**Work request:** From the records, pick out and copy each line containing "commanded".

**The data:**
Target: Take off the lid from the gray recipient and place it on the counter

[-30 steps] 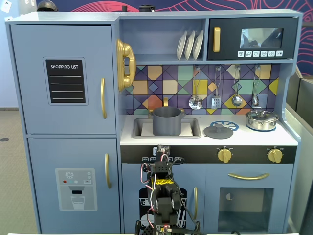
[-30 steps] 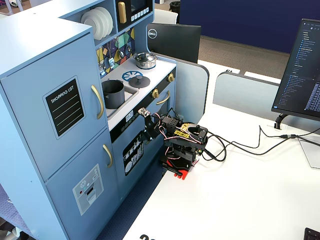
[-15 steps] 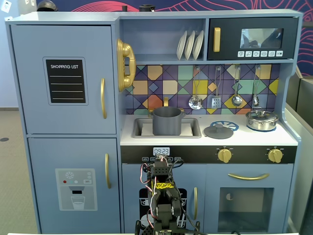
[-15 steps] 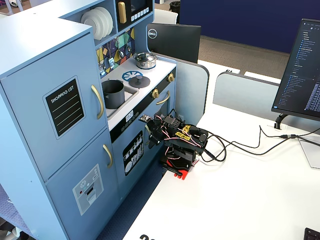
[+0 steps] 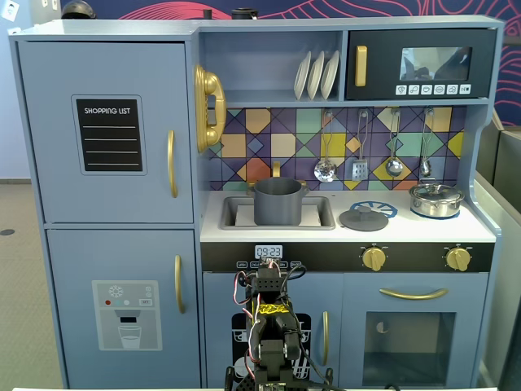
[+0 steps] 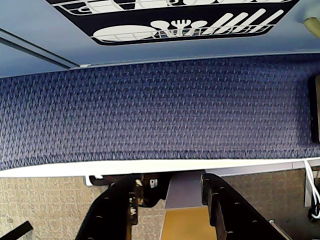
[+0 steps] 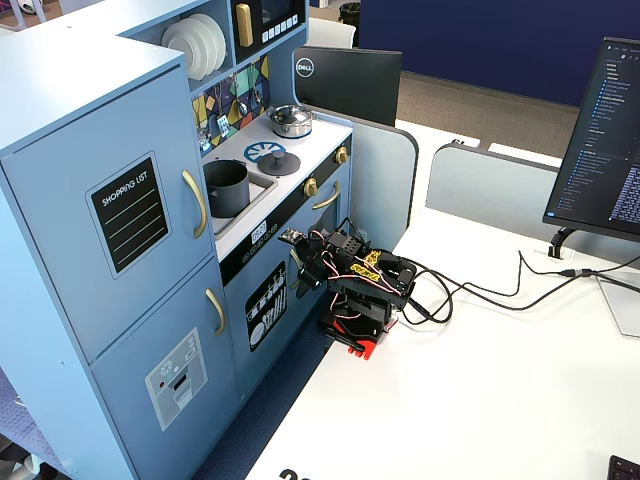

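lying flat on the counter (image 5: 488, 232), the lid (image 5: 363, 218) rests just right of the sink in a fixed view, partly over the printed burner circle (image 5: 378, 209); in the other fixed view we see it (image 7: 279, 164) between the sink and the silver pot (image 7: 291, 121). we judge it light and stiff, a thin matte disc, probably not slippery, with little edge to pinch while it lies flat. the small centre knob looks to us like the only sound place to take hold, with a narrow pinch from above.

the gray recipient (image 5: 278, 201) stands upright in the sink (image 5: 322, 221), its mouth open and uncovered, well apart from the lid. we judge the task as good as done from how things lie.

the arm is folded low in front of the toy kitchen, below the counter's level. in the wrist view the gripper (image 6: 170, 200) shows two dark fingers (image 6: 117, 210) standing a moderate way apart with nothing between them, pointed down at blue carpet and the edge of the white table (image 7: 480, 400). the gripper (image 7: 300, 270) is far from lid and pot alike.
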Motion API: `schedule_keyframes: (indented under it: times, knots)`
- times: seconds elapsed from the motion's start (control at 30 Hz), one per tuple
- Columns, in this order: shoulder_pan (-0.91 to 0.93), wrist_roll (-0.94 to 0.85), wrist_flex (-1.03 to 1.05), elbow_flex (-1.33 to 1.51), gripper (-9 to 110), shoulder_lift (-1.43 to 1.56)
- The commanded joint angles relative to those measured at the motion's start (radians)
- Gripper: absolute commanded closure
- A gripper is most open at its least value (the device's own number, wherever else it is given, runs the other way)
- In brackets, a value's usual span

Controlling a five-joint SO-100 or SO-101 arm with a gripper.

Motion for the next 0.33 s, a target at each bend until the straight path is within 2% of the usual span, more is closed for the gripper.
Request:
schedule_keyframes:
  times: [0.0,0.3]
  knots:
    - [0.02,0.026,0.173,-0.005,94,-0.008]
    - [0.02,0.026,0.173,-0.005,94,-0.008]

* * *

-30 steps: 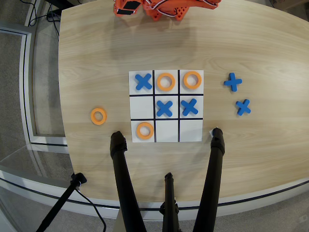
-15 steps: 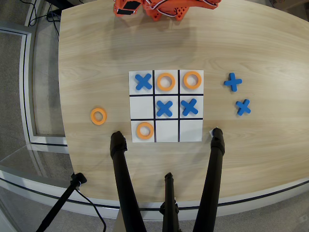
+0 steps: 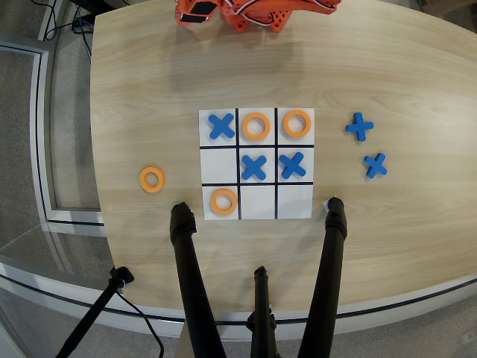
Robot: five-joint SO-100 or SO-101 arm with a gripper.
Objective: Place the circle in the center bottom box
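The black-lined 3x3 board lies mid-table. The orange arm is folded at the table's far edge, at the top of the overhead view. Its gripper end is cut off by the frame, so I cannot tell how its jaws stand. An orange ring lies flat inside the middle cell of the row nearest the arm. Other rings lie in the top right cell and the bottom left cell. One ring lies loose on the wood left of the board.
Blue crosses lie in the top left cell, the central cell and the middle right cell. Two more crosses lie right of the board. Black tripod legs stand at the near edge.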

**Answer space:**
- The commanded joint angles relative to those measured at the motion's start (radians)
- Gripper: absolute commanded closure

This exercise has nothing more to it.